Les cardinaux ont fermé l’oreille aux calculs des bandes noires accourues pour démolir les débris de Tusculum, qu’elles prenaient pour des châteaux d’aristocrates : elles auraient fait de la chaux avec le marbre des sarcophages de Paul-Émile, comme elles ont fait des gargouilles avec le plomb des cercueils de nos pères. Le sacré Collège tient au passé ; de plus il a été prouvé, à la grande confusion des économistes, que la campagne romaine donnait au propriétaire 5 pour 100 en pâturages et qu’elle ne rapporterait que un et demi en blé. Ce n’est point par paresse, mais par un intérêt positif, que le cultivateur des plaines accorde la préférence à la pastorizia sur le maggesi. Le revenu d’un hectare dans le territoire romain est presque égal au revenu de la même mesure dans un des meilleurs départements de la France : pour se convaincre de cela, il suffit de lire l’ouvrage de monsignor Nicolaï[1].

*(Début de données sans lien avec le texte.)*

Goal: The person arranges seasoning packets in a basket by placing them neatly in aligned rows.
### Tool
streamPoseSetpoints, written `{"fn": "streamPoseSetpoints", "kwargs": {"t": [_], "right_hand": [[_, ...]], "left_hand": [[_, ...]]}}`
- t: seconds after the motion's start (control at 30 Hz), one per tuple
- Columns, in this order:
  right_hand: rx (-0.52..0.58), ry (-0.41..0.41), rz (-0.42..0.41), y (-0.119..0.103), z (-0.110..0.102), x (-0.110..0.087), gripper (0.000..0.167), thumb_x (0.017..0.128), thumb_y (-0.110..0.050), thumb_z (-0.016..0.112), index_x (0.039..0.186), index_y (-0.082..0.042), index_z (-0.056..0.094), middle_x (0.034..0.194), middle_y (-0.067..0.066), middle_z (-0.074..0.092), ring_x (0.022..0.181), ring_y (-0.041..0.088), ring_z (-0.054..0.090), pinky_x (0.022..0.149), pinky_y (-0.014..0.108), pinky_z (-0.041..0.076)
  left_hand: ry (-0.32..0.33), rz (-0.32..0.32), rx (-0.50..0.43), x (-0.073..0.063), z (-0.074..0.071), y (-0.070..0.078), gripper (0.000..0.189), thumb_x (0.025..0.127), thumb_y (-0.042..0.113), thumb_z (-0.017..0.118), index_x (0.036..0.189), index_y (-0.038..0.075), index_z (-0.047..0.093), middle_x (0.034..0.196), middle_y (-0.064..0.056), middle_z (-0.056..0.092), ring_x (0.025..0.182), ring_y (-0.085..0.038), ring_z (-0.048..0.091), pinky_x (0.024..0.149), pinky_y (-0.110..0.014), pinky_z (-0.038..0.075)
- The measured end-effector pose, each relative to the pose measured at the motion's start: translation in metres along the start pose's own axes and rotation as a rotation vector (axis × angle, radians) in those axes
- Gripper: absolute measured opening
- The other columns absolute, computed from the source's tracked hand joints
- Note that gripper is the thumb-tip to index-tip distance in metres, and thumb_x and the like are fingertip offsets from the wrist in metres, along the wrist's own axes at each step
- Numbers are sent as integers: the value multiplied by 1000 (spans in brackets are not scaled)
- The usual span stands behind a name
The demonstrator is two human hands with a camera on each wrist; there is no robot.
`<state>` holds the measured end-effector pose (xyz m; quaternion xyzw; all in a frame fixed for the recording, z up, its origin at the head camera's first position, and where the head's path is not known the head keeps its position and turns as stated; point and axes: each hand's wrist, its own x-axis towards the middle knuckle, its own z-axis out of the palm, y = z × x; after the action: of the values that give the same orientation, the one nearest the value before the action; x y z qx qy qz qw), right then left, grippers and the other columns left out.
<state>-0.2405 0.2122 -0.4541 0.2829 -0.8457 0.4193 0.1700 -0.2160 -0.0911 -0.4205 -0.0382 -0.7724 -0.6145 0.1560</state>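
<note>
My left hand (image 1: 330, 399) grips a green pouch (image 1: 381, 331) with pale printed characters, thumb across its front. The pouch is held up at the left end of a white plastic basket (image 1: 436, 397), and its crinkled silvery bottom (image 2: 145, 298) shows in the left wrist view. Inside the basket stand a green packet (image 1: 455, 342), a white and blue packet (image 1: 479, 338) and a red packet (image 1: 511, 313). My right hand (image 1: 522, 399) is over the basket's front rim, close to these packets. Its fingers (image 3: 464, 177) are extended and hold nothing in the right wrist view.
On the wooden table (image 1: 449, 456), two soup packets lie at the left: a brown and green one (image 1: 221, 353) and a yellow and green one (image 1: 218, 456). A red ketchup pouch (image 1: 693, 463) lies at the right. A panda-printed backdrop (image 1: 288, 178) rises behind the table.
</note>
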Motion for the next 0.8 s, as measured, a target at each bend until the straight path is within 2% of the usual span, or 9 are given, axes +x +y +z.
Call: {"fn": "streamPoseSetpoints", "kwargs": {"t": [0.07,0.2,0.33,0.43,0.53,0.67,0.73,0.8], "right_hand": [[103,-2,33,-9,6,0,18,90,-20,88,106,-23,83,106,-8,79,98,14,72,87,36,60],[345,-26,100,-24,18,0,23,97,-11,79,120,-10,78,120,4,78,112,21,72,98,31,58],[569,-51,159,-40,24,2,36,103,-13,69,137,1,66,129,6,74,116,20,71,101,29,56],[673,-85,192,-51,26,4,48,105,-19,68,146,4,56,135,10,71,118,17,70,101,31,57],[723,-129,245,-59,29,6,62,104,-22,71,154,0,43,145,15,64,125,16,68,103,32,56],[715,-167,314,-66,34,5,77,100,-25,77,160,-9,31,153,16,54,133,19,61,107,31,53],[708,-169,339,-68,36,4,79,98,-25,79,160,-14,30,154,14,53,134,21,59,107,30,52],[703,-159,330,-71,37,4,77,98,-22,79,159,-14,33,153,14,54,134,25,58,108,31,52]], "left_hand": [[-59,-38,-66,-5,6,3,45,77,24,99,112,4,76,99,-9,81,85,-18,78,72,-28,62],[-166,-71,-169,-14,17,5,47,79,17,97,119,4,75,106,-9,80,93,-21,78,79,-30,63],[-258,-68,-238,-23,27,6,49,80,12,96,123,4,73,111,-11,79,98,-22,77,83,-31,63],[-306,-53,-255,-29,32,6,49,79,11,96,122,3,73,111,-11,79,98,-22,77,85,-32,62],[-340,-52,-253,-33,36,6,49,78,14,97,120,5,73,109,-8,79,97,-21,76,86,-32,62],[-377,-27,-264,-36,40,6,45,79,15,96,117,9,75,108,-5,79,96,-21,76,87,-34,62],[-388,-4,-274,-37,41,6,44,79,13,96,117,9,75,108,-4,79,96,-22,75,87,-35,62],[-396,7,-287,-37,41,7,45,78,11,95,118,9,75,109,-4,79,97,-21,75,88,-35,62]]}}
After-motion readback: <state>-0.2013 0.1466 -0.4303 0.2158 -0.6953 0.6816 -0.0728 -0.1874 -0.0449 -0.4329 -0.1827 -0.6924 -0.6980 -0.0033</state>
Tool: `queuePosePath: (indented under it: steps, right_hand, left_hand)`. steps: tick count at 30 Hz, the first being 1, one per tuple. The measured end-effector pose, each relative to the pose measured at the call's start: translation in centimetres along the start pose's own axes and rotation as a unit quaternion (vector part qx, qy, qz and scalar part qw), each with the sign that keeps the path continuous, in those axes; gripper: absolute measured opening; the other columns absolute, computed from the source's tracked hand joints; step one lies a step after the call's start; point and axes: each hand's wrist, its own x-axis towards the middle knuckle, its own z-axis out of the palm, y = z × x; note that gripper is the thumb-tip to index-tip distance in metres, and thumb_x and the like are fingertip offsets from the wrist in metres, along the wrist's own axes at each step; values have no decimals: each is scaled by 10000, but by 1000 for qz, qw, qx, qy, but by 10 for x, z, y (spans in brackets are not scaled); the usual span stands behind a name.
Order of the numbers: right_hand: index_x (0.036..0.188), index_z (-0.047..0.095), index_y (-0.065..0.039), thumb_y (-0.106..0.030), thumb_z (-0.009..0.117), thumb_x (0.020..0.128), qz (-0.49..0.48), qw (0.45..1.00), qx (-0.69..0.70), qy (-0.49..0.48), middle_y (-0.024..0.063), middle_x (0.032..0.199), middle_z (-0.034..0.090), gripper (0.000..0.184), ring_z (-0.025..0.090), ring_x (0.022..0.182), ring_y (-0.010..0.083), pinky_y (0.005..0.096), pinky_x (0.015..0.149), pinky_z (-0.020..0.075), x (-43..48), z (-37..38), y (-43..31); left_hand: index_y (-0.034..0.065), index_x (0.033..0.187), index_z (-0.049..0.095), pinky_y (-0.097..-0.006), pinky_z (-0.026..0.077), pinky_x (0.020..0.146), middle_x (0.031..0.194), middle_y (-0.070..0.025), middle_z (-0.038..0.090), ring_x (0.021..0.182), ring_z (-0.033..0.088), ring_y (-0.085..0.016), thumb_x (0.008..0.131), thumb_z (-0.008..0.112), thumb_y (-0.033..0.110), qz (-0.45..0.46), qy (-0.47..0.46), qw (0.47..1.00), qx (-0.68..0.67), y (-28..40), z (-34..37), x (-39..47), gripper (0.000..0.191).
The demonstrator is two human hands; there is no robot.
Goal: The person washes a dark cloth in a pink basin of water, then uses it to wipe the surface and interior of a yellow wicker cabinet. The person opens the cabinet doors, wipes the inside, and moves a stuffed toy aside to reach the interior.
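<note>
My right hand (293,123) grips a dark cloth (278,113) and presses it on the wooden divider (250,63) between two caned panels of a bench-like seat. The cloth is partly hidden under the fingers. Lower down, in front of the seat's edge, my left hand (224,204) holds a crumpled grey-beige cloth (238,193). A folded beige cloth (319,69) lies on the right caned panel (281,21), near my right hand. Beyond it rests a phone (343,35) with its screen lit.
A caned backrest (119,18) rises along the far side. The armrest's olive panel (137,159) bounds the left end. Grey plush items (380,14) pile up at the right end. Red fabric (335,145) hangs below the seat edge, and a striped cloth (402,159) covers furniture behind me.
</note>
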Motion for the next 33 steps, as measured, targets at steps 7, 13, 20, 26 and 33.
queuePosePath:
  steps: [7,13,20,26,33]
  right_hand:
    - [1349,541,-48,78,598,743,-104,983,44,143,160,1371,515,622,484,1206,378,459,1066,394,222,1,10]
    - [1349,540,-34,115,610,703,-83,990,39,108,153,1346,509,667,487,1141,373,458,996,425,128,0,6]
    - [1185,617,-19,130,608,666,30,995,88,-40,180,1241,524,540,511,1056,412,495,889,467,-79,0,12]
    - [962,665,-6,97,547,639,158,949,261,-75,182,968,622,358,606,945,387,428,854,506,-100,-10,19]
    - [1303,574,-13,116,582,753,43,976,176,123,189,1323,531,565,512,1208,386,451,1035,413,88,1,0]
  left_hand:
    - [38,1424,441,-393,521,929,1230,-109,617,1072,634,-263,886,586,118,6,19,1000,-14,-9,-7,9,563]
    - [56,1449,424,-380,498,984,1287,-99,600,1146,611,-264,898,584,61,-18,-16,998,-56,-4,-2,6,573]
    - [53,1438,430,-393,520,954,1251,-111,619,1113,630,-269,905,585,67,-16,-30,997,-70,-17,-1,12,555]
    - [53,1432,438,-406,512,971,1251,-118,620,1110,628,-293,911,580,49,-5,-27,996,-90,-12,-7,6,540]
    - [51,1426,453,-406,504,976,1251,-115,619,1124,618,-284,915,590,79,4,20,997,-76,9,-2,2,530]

Je vous ai dit que j’avais éprouvé d’abord de l’ennui au début de mon second voyage à Rome et que je finis par reprendre aux ruines et au soleil : j’étais encore sous l’influence de ma première impression lorsque, le 3 novembre 1828, je répondis à M. Villemain :

« Votre lettre, monsieur, est venue bien à propos dans ma solitude de Rome : elle a suspendu en

  1. L’ouvrage de Mgr Nicolas-Marie Nicolaï faisait alors autorité à Rome en matière économique. Il avait paru en 1803 sous ce titre : Memorie, leggi ed osservazioni sulle campagne e sull’ annona di Roma : trois volumes in-4o, ainsi divisés : I. Del catasto daziale sotto Pio VI ; II. Del catasto daziale sotto Pio VII, e delle leggi annonarie ; III. Osservazioni storiche economiche.